P. Bueno, pero ese espíritu es más punk que indie, por aquello de Do It Yourself (Hazlo Tú Mismo).

R. Sí. Efectivamente. No sé hasta qué punto encajamos en la etiqueta indie actual. Bueno, hay grupos como Izal o Rufus T. Firefly que nos flipan. Pero creo que somos una banda de rock que bebe de otros estilos como el soul. Y del jazz, como estamos haciendo con las últimas canciones.

P. Start A War me ha sorprendido mucho, porque no es habitual escuchar un corte en esa clave a bandas españolas. ¿De dónde sale?

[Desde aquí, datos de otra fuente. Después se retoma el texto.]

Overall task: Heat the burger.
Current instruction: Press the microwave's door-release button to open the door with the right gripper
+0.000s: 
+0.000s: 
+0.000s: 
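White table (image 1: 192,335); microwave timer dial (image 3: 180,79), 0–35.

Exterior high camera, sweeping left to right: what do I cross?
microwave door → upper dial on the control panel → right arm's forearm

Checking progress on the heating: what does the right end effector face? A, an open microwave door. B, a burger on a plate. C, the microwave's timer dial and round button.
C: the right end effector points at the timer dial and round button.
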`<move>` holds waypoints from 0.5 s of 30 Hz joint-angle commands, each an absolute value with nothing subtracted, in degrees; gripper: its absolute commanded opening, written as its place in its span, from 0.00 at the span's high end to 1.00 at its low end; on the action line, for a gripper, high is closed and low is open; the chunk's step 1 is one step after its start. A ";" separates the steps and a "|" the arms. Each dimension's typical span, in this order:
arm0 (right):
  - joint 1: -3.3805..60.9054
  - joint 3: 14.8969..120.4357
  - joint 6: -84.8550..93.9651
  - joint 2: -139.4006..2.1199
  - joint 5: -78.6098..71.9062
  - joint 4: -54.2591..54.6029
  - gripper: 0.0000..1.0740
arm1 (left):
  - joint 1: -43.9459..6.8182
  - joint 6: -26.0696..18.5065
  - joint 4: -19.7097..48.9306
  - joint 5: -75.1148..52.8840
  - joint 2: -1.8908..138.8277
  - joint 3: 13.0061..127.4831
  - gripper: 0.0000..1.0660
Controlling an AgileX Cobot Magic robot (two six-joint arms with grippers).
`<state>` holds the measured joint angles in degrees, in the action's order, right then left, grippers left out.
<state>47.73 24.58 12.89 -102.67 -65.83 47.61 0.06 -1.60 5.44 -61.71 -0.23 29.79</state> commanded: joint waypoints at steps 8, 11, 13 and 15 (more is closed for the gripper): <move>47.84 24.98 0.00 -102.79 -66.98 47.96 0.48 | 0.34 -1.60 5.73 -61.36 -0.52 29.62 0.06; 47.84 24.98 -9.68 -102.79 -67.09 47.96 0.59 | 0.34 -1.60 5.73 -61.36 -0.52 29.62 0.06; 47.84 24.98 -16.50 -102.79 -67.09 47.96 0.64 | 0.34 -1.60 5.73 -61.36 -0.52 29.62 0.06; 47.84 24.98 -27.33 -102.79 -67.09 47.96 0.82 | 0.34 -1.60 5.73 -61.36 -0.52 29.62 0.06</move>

R. Pues sí. Fíjate, quizá, a nivel contenido, es un tema más estándar. Aunque no fue concebido así. A nivel musical sí que suena a soul y blues, con reminiscencias gospel, por el uso de un hammond y un coro. Bueno, lo del coro es como que “estamos trabajando en ello”, como diría Aznar. Pero sí, queríamos esa crecida de gospel. Queríamos incorporar esos elementos de la música soul americana que es cierto que no son tan habituales en Córdoba.

P. ¿Estáis grabando ahora nuevas canciones?

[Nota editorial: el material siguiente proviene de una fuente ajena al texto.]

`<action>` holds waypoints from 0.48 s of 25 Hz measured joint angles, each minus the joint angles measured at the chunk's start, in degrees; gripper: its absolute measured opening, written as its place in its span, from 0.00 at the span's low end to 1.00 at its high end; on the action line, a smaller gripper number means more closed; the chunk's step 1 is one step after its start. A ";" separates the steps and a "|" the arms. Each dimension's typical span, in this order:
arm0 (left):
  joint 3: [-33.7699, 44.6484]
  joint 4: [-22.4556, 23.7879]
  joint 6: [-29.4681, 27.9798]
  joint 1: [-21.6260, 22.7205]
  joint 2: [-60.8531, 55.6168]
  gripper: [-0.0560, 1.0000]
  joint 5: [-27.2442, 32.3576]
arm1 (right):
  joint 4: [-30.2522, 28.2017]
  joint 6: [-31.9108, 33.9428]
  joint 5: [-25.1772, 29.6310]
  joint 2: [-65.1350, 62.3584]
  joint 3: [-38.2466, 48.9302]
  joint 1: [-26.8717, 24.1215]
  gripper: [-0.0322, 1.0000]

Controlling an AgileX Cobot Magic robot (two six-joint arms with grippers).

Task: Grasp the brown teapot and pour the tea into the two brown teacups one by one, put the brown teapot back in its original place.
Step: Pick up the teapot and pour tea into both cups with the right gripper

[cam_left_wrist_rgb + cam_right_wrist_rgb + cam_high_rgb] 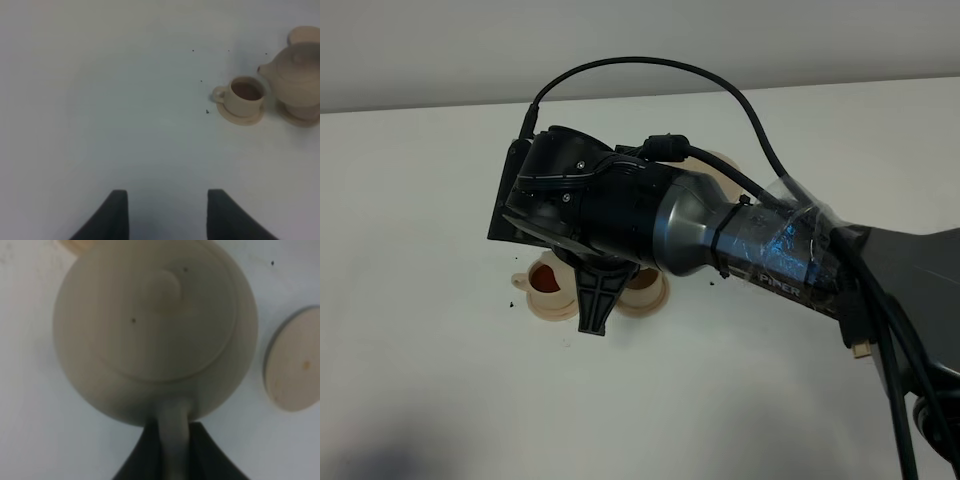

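right gripper is clamped tight on the teapot's handle, a dark finger on each side. the teapot hangs under that wrist, off its big saucer, which lies bare just beside it. from the high camera the right arm covers the pot completely. under the arm i count 2 cups, the tea-filled cup and the second cup, side by side, each on its own small saucer. the left wrist camera shows the pot's spout right next to the tea-filled cup. so that's 1 teapot, 2 cups, 3 saucers. left gripper is spread wide and holds nothing, low over the bare table. lots of free white surface on that side and toward the front. the table's far edge meets the wall, well behind the cups. a few dark specks sit near the cups.
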 joint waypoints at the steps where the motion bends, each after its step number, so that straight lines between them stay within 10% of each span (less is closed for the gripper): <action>1: 0.00 0.00 0.00 0.00 0.00 0.44 0.00 | 0.33 0.63 0.05 0.00 -0.33 0.00 0.15; 12: 0.00 0.00 0.00 0.00 0.00 0.44 0.00 | 5.51 7.60 -0.46 -0.57 -0.76 -2.34 0.15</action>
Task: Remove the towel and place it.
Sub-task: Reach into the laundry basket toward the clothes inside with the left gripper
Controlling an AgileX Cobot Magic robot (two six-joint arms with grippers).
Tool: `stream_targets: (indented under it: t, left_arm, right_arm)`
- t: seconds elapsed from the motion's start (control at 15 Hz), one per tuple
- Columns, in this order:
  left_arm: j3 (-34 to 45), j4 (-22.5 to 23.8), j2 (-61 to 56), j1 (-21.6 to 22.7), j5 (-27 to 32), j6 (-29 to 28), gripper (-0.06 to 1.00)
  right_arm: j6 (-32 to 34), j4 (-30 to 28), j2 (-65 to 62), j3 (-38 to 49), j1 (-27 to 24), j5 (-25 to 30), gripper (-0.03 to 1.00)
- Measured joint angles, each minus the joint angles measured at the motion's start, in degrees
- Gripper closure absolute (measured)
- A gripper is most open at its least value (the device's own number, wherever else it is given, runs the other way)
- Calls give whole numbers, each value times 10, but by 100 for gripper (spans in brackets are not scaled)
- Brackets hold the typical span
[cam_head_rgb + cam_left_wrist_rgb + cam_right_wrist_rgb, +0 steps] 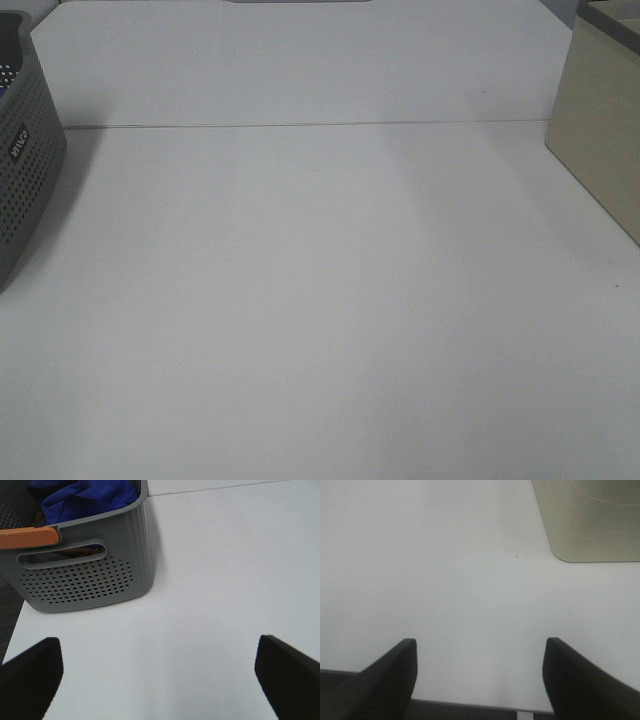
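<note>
Royal-blue towel (85, 497) bunched up inside the grey perforated basket (85, 580), heaped to about rim level, touched by neither gripper; orange handle (27, 537) lying along the basket's rim, just above a slot-shaped grip hole in the wall.

From the exterior high camera, only a slice of the basket (25, 170) showing at 9 o'clock on the white table (320, 300); small label (17, 143) on its wall, too small to read; beige box (600, 130) at 2 o'clock, cut off by the frame edge, well apart from the basket; thin seam (300, 125) running across the far part of the table from 9 towards 3 o'clock.

Left gripper (160, 675) hovering above bare table, near the basket yet apart from it; 2 dark fingers (30, 675) spread wide, nothing between them.

Right gripper (480, 675) above bare table close to the table's edge; 2 fingers (390, 675) likewise spread wide and empty; rounded corner of the beige box (590, 520) beyond them, not touched.
</note>
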Motion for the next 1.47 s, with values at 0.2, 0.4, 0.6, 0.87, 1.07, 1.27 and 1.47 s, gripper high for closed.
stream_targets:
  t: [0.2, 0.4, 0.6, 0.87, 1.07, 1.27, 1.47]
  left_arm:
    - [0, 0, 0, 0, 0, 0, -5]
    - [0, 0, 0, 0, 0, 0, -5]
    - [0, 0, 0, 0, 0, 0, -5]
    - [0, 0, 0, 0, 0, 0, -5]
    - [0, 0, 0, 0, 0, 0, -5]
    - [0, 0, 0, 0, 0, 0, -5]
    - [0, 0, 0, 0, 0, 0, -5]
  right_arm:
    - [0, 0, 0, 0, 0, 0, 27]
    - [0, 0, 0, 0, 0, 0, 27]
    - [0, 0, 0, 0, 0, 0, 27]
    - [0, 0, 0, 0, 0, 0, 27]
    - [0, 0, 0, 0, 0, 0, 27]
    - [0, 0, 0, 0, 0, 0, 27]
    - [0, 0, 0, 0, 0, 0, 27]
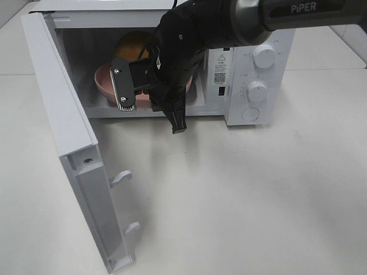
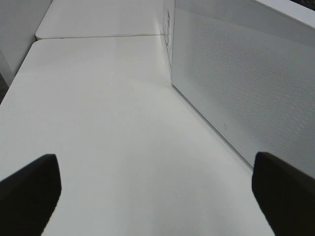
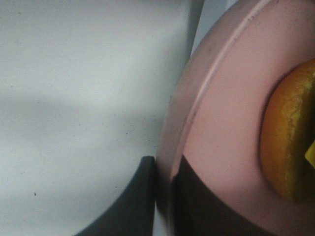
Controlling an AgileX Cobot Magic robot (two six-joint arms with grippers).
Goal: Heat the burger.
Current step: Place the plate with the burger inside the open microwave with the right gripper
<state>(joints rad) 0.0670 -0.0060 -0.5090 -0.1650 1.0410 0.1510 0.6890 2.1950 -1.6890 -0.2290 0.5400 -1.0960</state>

R. No. Estamos trabajando en ellas. No hemos empezado a trabajar todavía. Nos queda un concierto de esta gira, el 15 de febrero en Granada. Y, a partir de ahí, la idea es volver a encerrarnos a componer, y el objetivo es que lo próximo sea un LP de nueve o diez canciones.

P. Te he preguntado al principio por las raíces, y ahora terminamos con el fuego. ¿De dónde viene el nombre?

R. Bueno, la verdad es que antes nos llamábamos Cross Roots. Raíces cruzadas. Era una especie de homenaje a la música americana y a la canción del bluesman que hizo un pacto con el diablo, Robert Johnson. Aquel nombre era muy difícil de pronunciar. Y en segundo lugar, fue en el estudio cuando nos dimos cuenta de que ese nombre nos definía mucho a nosotros, pero no estábamos pensando en nuestras canciones y en lo que queríamos contar. Y entonces pensamos que Same Fire era representativo. Nos imaginábamos esa hoguera como la leña que podemos echar para que cualquiera se acerque a nuestras canciones.